The White House vs. Fox News

The White House’s cat fight with FOX News appears to have cooled somewhat, but it doesn’t change the fact that administration officials did have a point about the network.

The skirmish started last month when Obama administration officials began characterizing FOX as an illegitimate news outlet and an arm of the Republican Party. FOX immediately fired back, defending its so-called “fair and balanced” record. Many Beltway reporters and pundits immediately cried foul and rallied to FOX’s defense. Some believed the President’s fight with the network was ill-advised. The White House, perhaps stung by the fierce backlash, reportedly met with FOX executives, and White House senior advisor David Axelrod recently gave the network an interview.

The war of words between the White House and FOX News over the network’s journalistic integrity obscures the larger issue of declining news standards in television overall. Ever since the repeal of the Fairness Doctrine and the loosening of station ownership rules under the 1996 Telecommunications Act, what the news is and what it should be has dramatically changed. We expect the news to entertain us, more than inform us. We expect the news to re-inforce beliefs we already have, rather than challenge what we think we know. Liberals and conservatives flock to their respective corners – the former to MSNBC, The Daily Show, and NPR, the latter to FOX and Limbaugh. Americans no longer collectively get their facts from one undisputed source, like, say, the British do with the BBC. Instead, the “facts” are whatever your preferred team says they are. That is not good for a democracy.

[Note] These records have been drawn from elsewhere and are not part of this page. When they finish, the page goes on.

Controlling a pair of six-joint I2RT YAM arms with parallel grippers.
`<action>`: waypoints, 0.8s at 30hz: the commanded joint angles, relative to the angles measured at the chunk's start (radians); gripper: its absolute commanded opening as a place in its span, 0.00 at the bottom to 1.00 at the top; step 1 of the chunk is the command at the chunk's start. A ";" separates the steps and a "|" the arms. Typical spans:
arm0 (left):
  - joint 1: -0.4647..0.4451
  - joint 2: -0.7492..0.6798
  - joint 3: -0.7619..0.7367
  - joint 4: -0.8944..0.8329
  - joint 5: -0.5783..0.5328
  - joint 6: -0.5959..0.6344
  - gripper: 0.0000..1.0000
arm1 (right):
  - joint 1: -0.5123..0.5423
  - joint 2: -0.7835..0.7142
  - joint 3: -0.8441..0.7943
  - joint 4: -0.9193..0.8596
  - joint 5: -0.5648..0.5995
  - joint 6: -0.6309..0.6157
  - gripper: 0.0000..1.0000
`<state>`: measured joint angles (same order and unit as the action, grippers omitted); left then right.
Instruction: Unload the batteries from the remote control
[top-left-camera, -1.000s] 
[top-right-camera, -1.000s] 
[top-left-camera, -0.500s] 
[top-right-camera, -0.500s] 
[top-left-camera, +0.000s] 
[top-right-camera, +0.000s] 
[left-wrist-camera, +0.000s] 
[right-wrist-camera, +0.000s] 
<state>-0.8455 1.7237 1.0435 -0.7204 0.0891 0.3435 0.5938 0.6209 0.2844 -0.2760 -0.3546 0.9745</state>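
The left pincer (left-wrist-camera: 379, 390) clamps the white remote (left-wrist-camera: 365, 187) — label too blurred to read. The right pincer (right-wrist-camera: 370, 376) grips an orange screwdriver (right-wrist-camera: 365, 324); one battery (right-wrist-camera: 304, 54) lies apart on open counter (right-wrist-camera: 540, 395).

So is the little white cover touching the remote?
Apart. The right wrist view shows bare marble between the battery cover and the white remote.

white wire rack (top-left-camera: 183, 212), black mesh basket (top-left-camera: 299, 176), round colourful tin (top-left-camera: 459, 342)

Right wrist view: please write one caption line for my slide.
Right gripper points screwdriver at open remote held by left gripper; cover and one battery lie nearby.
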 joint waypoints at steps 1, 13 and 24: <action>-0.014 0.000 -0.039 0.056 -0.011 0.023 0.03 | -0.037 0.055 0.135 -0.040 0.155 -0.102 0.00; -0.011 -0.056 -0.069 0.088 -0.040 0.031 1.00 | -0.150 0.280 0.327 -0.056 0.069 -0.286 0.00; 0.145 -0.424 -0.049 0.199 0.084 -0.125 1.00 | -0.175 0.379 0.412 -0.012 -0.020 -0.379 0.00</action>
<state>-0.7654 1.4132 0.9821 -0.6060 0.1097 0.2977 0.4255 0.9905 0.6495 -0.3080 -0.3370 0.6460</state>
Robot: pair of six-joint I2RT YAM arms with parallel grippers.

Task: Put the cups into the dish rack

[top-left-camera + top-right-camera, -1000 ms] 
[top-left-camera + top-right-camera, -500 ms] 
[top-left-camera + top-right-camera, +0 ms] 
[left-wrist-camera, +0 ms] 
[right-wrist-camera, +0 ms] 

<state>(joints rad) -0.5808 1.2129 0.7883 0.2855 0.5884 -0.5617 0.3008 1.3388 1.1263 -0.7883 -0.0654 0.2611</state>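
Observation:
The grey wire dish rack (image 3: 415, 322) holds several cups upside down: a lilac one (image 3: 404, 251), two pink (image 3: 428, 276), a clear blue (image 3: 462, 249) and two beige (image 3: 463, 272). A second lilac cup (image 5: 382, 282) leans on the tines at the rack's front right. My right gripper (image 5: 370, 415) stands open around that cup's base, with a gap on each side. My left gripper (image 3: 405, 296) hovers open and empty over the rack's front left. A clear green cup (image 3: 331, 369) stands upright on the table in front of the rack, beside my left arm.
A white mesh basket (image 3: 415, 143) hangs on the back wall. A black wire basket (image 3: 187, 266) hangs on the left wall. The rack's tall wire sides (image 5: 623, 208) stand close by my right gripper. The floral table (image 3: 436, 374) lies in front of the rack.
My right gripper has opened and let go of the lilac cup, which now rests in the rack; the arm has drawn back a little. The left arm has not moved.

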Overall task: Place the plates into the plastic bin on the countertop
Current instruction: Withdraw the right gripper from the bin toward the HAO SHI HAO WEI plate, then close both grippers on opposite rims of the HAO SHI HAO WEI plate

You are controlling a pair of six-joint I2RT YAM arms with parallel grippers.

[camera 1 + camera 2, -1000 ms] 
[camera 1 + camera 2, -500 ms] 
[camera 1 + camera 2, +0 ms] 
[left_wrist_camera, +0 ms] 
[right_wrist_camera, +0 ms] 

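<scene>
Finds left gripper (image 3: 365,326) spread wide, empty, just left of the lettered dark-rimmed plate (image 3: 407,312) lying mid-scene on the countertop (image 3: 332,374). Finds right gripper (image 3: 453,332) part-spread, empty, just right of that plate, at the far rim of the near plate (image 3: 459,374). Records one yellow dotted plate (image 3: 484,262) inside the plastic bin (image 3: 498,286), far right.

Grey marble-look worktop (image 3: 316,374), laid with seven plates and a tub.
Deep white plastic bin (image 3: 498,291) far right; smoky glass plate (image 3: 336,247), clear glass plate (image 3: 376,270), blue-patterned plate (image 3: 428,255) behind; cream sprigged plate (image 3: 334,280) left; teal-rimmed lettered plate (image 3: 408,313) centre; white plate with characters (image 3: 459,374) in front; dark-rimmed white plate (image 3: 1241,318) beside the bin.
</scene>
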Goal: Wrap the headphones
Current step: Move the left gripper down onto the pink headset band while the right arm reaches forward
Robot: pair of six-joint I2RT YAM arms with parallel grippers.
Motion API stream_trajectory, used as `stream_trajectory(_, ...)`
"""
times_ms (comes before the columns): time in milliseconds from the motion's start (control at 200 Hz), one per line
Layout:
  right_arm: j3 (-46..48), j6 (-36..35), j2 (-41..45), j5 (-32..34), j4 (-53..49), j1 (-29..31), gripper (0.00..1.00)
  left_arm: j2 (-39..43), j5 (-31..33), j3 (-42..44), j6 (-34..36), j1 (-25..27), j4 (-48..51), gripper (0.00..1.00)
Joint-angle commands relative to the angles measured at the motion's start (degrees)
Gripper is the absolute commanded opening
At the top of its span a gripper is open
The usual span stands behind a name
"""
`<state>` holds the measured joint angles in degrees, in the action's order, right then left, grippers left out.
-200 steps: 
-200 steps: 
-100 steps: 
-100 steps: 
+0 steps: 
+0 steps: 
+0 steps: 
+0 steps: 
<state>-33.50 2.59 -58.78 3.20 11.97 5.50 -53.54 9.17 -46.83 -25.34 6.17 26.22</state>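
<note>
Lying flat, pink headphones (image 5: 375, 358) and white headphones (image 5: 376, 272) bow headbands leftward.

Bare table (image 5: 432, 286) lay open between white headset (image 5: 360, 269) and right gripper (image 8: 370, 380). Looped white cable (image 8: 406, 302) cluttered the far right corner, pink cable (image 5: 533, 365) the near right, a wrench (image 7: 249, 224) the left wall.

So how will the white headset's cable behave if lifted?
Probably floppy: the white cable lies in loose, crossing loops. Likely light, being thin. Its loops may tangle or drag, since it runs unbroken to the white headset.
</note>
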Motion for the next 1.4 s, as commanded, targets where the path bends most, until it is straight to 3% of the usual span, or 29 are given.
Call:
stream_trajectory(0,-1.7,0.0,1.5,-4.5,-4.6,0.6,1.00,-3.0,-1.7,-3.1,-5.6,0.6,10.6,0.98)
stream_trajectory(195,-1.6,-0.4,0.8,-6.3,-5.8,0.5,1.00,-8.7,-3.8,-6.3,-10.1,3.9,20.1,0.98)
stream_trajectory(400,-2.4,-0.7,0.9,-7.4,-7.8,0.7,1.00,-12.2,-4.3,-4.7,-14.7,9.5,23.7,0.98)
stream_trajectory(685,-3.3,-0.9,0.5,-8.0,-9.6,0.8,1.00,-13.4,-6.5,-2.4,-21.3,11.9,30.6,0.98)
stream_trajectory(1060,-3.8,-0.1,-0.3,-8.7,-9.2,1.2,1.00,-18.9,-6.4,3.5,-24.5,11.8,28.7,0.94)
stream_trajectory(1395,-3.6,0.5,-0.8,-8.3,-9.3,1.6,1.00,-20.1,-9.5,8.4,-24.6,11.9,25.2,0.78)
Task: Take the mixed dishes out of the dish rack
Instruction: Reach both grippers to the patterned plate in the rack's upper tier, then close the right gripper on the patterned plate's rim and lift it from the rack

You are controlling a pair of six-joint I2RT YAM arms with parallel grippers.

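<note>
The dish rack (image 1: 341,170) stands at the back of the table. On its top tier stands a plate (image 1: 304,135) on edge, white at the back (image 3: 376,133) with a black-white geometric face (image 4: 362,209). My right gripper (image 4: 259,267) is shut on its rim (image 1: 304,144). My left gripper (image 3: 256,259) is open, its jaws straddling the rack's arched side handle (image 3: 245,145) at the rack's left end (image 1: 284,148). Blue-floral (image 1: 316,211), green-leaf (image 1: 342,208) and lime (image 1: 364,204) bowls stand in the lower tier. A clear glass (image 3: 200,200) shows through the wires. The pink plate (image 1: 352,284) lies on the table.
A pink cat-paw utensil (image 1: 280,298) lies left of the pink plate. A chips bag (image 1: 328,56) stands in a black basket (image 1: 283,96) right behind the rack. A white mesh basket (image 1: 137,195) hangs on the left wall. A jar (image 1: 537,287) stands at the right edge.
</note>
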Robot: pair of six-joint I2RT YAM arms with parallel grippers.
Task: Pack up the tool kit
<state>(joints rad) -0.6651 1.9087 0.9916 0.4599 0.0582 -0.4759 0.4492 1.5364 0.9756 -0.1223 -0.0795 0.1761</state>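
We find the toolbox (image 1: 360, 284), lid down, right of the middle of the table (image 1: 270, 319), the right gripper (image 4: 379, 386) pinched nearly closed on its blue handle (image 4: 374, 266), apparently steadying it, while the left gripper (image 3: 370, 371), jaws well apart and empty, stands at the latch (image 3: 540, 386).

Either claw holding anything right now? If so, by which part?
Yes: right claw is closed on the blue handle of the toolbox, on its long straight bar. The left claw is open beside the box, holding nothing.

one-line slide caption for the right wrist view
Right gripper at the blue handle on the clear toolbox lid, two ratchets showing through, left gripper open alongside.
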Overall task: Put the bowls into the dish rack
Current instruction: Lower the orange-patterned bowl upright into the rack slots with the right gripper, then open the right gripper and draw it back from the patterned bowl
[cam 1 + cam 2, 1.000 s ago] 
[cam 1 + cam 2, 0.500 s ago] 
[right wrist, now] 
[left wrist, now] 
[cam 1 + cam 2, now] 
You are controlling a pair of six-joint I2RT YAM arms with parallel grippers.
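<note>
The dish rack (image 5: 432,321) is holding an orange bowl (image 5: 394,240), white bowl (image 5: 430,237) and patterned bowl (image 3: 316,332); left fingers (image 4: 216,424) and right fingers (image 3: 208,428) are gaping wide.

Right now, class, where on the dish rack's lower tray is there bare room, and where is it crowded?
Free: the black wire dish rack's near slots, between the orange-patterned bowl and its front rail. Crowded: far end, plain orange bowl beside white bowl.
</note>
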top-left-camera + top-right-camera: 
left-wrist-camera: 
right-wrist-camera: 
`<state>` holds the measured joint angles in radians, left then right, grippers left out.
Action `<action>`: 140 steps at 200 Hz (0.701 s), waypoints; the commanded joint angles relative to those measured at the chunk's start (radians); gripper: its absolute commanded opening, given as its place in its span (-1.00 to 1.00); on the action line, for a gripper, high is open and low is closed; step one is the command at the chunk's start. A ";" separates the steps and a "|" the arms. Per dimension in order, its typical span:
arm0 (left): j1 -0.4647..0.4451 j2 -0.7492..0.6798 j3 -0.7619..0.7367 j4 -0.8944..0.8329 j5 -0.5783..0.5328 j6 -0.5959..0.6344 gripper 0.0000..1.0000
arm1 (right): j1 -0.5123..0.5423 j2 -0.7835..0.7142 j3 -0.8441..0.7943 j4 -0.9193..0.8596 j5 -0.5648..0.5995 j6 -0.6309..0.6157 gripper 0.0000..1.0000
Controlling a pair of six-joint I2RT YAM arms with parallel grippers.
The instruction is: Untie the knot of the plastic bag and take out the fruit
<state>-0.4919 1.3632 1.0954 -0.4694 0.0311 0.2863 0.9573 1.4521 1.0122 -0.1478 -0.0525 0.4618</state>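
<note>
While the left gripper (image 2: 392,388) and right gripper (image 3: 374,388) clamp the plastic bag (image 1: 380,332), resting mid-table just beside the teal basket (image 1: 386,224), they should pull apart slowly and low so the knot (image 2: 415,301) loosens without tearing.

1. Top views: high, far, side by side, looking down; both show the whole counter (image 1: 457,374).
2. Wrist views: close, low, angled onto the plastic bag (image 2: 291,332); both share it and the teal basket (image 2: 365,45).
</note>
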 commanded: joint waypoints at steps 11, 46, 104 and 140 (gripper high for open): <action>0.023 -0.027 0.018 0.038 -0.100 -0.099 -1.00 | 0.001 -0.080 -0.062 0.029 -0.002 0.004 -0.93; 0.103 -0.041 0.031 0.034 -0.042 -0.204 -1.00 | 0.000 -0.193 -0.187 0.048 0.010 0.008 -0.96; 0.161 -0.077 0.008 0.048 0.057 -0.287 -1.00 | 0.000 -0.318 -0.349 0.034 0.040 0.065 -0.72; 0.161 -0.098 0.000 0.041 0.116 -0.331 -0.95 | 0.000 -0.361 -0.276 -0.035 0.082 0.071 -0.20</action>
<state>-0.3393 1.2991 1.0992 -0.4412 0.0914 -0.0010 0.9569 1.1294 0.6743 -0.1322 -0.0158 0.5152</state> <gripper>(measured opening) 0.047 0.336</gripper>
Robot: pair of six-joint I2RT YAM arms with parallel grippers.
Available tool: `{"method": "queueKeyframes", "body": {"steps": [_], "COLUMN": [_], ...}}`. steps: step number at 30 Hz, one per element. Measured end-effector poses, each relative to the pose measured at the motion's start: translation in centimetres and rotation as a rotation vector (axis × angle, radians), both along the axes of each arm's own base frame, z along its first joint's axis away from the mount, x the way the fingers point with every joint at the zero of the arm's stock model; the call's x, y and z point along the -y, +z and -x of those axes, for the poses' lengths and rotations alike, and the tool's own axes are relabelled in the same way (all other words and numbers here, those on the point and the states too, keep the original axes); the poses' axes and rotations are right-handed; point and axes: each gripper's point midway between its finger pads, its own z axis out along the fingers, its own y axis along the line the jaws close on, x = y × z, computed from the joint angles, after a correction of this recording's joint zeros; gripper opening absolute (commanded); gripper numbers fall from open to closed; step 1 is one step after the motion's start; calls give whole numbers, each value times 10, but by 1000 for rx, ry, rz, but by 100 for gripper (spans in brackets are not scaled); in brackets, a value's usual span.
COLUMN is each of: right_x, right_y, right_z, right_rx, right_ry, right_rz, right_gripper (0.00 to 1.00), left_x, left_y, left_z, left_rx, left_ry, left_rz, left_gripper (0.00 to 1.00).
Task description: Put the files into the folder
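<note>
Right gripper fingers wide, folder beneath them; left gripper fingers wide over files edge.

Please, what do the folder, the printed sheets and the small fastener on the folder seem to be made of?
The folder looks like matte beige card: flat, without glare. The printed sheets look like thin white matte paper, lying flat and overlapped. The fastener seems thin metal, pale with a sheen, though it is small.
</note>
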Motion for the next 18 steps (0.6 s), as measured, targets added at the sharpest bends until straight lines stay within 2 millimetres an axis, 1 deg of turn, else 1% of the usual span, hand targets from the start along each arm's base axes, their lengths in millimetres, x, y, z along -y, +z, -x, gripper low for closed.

Many journalists’ criticism of the White House for calling out FOX is especially troubling, and reflects a disturbing acceptance of a network that has consistently lowered the bar for what qualifies as good journalism and has contributed to the degradation of our civic discourse. These journalists should be taking a more jaundiced eye at the way FOX routinely plays fast and loose with the facts. MSNBC is hardly a bastion of objective journalism, but that network – unlike FOX – purports to be less a news entity than an outlet for political analysis, hence its motto: The Place for Politics.

The hits that the Obama administration has received for taking on FOX may make it more difficult for the White House and the Democratic-controlled Congress to reform what is broken in our media today – too much consolidation and too few standards – for fear of being seen as unfairly attacking conservatives’ free speech rights.